Closed HelloWorldLTY closed 6 months ago

HelloWorldLTY commented 6 months ago

Hi, I wonder what types of tasks we can address based on the current embeddings. It seems that in the original paper UCE has multiple functions, but I am not sure what types of tasks need fine-tuning. Thanks.

Yanay1 commented 6 months ago

The UCE model is not fine tuned for any tasks-- the core embedding model is always zero shot.

Given one dataset, you can do a variety of tasks like clustering cell types or inferring hierarchies (using default scanpy functions for example).

Given embeddings of multiple datasets, you can do additional tasks like transferring labels using simple models (we used logistic classifier from SK Learn), model free transfer like using nearest neighbors or centroids based methods, plus the other single dataset tasks in a multi dataset context.

There are many other possible downstream tasks. As an example, for any model which would have previously used gene expression as a representation of a cell, you can replace the gene expression with UCE, train the model, and then apply it to other UCE embedded datasets.

For mutli dataset tasks, we replaced a large sample of the IMA which you can download from here: https://github.com/snap-stanford/UCE#data

HelloWorldLTY commented 6 months ago

Hi, got it, thanks for your quick feedback.

Is it possible for me to access your codes for using the logistic regression classifier to do cell type annotation? I intend to reproduce this process with unbiased design.
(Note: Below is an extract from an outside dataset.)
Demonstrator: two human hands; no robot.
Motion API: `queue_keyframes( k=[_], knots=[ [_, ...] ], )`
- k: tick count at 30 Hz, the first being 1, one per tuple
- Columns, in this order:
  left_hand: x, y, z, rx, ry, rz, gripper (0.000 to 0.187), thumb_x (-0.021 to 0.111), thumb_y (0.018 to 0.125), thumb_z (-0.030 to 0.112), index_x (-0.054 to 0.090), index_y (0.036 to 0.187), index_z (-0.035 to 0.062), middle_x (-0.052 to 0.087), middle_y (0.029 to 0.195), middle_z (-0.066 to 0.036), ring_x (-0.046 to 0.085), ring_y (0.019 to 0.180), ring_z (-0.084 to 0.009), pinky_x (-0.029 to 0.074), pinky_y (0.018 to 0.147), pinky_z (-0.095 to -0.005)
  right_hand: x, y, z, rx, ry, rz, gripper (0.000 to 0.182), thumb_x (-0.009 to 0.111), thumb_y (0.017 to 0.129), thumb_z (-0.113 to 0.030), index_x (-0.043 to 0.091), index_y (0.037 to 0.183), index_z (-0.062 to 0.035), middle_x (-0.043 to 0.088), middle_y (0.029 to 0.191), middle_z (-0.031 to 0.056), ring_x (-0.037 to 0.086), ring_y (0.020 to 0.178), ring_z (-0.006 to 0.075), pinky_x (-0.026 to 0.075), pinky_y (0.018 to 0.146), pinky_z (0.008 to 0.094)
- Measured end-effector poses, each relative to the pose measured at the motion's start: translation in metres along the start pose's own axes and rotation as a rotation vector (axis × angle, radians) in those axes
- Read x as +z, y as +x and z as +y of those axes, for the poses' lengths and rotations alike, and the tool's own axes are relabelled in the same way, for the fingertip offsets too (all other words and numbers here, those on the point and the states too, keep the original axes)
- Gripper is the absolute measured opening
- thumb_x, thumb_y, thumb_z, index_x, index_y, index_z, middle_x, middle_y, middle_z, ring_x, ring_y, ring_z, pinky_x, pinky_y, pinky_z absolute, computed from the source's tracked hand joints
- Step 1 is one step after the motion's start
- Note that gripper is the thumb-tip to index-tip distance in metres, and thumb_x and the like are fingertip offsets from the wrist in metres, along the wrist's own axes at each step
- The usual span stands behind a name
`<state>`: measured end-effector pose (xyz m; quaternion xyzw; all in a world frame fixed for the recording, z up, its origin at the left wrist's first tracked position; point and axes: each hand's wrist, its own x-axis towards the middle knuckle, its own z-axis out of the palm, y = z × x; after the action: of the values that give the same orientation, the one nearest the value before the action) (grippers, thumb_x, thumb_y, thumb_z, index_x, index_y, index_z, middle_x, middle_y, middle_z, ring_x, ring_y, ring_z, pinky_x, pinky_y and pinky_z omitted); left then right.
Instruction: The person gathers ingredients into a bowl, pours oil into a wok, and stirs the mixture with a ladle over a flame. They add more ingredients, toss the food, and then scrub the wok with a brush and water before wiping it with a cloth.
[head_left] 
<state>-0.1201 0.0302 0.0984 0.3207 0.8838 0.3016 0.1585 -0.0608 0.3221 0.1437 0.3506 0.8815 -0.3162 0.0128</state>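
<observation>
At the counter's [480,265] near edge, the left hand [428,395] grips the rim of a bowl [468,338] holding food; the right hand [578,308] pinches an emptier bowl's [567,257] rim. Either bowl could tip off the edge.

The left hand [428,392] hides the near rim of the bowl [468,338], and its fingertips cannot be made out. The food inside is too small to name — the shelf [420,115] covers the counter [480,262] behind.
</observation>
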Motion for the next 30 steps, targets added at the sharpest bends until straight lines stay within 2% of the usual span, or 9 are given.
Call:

Thanks.

Yanay1 commented 6 months ago

Is there a specific result or dataset from the paper you want to replicate?

The method is the same as is listed in SK Learn documentation, for example:

from sklearn.linear_model import LogisticRegression
X = reference_ad.obsm["X_uce"] # for some uploaded version of IMA, the UCE embeds are just in .X, but others are in .obsm["X_uce"]

y = reference_ad.obs["..."] # some metadata label like cell type

clf = LogisticRegression(random_state=0).fit(X, y)

predicted_y = clf.predict(transfer_ad.obsm["X_uce"])
HelloWorldLTY commented 6 months ago

Thanks a lot. I ask this question because logisticregression also has its own hyper-parameters.

Yanay1 commented 6 months ago

Ah that makes sense! For all uses of logistic regression / classification, the default parameters for sklearn were used.